My Rabbi calls out the final shofar call, and incorporeally, with hairs rising on my neck and eyes welling up with tears, I find myself standing at the base of Mount Sinai, every generation of Jewish man and woman standing with me; King David, Rabbi Shlomo Goren, Golda Meir, Maimonides, my Rabbi Fine, Channah Shenesh, all repentant, all afflicted, all crying out in their souls for something new, something good, final, and freeing; a chance to escape the past, to walk on salvation’s shores, to repair the world, be a mensch, and kfotze!

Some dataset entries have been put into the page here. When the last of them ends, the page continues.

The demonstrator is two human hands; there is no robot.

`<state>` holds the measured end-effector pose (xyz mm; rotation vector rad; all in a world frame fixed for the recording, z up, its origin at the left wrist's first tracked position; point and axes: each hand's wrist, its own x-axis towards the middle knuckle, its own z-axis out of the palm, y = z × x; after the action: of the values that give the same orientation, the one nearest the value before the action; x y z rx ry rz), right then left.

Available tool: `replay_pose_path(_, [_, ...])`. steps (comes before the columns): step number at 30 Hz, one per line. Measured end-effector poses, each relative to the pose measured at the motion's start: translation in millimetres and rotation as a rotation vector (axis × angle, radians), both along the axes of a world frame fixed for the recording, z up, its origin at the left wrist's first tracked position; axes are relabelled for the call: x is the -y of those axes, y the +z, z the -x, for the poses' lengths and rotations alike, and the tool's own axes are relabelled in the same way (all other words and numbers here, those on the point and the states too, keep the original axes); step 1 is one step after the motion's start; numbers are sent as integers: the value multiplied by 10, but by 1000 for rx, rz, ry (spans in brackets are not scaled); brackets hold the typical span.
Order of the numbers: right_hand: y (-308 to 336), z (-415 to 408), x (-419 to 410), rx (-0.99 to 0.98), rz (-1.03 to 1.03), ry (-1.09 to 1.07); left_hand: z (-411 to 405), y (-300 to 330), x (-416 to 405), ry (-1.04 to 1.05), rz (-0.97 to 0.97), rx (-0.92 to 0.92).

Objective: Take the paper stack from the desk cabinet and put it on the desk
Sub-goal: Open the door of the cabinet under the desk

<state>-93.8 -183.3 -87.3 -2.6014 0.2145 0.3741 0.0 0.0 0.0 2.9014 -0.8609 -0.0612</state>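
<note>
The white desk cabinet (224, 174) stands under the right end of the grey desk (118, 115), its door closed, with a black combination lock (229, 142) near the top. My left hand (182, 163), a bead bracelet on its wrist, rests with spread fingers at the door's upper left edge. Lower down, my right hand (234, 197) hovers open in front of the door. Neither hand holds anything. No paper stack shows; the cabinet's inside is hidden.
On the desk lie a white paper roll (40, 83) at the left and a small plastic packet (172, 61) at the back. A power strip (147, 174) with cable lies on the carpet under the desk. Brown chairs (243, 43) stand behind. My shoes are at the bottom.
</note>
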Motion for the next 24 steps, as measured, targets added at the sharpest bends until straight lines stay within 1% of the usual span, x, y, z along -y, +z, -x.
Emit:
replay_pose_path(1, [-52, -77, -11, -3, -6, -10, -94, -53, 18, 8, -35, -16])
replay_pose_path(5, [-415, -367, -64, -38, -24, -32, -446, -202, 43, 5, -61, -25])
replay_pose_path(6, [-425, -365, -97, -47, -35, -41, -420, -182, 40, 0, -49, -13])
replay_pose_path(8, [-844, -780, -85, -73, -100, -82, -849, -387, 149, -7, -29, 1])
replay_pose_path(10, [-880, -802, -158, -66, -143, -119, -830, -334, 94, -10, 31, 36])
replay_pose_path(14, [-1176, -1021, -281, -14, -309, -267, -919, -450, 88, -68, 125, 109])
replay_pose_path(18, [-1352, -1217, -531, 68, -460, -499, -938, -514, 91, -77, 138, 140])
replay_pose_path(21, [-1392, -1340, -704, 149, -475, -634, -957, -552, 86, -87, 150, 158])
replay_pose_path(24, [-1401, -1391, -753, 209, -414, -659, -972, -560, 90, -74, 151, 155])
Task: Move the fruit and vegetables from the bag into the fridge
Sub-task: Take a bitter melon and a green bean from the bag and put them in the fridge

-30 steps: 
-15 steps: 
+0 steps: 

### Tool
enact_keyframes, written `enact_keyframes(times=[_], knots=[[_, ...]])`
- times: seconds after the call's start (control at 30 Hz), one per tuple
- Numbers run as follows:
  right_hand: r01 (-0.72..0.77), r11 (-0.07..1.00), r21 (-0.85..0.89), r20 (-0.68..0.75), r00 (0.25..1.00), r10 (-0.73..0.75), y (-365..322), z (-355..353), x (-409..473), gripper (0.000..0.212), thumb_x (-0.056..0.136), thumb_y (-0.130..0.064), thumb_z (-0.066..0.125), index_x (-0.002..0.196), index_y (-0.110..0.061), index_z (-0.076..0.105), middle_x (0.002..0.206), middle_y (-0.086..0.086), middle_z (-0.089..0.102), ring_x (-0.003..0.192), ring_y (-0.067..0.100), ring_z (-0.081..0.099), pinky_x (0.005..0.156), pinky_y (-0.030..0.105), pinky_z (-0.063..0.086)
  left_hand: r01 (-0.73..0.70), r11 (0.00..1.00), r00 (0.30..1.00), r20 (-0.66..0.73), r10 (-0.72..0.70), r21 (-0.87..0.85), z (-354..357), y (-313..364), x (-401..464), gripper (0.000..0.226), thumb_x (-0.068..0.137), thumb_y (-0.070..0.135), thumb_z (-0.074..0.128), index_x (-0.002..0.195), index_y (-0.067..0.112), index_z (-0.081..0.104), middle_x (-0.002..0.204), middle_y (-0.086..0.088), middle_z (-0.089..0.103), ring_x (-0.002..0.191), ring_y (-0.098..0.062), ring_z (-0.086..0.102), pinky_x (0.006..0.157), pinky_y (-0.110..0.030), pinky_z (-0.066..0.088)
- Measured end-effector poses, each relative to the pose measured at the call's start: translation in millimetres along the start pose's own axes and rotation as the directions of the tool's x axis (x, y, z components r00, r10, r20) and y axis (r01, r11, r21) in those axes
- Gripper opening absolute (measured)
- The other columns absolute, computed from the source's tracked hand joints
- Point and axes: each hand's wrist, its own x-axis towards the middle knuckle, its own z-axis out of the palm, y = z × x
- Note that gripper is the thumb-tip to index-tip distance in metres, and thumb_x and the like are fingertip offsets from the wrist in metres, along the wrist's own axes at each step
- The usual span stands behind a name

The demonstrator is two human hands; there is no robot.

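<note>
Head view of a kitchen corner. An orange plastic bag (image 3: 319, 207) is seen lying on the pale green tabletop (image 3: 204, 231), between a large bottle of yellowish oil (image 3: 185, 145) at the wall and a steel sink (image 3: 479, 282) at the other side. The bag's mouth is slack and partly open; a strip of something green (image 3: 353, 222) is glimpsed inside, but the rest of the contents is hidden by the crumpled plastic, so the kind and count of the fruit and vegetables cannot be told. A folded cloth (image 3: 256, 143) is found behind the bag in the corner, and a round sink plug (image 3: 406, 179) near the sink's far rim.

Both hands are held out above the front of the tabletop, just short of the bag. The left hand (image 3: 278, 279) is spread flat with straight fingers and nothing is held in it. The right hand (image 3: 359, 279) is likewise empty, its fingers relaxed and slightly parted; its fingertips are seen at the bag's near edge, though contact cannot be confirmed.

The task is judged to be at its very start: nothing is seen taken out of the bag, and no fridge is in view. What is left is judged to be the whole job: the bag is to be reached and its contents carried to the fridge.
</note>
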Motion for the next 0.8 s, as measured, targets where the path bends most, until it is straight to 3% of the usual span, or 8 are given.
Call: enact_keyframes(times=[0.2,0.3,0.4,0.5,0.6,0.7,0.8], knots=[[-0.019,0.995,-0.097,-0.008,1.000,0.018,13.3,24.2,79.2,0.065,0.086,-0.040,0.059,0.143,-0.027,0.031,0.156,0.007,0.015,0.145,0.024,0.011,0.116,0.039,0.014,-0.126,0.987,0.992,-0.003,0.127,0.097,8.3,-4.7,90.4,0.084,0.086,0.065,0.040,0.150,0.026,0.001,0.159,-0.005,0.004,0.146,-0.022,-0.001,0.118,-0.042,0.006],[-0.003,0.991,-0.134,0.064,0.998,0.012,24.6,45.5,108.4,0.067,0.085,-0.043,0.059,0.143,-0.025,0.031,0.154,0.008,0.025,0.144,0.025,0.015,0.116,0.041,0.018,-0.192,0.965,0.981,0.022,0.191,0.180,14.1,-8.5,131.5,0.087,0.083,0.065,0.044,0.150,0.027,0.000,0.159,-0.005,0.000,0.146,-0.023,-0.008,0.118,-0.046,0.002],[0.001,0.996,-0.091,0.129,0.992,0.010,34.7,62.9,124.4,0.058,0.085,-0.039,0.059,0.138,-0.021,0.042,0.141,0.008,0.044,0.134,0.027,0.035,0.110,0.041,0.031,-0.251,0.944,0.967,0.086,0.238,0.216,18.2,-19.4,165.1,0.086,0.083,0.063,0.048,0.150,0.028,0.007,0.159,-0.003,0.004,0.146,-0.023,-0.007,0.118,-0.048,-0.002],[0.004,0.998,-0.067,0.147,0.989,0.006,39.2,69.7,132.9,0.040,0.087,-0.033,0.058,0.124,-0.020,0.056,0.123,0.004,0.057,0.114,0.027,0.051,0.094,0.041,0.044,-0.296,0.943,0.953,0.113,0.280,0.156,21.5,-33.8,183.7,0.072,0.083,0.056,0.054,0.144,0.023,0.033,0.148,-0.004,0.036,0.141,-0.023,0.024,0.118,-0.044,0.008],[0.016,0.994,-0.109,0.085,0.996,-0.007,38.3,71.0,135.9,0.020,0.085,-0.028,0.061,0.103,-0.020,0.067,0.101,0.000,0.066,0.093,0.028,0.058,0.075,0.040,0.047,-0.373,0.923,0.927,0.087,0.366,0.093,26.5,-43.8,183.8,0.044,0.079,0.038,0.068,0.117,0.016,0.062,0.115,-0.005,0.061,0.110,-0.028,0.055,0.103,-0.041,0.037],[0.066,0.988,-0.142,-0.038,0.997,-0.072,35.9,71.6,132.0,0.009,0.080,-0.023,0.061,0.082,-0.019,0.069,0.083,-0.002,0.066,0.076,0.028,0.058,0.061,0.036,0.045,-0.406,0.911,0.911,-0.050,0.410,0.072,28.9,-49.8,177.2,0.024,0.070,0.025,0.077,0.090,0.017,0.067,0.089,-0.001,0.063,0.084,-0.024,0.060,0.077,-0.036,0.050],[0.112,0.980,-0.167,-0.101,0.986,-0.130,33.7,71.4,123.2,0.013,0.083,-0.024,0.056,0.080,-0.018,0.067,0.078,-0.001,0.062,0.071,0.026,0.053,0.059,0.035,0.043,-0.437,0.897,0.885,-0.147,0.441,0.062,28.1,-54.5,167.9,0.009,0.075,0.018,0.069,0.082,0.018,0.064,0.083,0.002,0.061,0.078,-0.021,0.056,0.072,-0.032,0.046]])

I cannot examine this hole in my heart no more than I can examine the absence of a person, a place nor a calling. This is more of a deep emotional absence and I know it can only be filled by the G-d I chose to embrace after several years of wandering, committing, and fall out. This G-d of mine, the G-d of Ruth and David and Abraham, is missing. And His covenant I am failing to understand. And His people I am not with, His plans, far misunderstood and abused, I am not accepting out of failure to see.

I am choosing my own path, hoping one day to look at my reflection some-decades on, sit on the foot of my bed to speak my nightly reminder (“G-d is One”), and see a man made in His image rather than a man discouraged. That this hole may be filled with self-forgiveness, forgiving others, and not worrying about things past nor coming, but focusing on committing to an oath bigger than myself in this present. This practice cannot begin now, or then, but continues, even by revenant mistakes we all make and of all of the times we fail ourselves and others.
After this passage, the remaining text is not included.